What is needed: Word for word, restate the lines of the data from the first through the one containing "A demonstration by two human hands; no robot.", and nothing else.

Given material:
---*---

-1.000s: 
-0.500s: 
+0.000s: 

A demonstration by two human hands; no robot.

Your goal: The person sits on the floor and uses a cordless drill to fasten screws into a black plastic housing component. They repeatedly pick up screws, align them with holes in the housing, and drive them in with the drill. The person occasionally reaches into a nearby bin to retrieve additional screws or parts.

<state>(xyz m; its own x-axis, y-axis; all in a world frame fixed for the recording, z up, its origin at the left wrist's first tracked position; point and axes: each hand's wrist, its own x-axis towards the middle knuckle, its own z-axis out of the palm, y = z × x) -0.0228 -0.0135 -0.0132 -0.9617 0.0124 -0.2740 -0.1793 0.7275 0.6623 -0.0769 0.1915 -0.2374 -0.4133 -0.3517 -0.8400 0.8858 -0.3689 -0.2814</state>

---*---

Response:
-1.000s: 
-0.500s: 
+0.000s: 

A demonstration by two human hands; no robot.

The answer has been fully written out.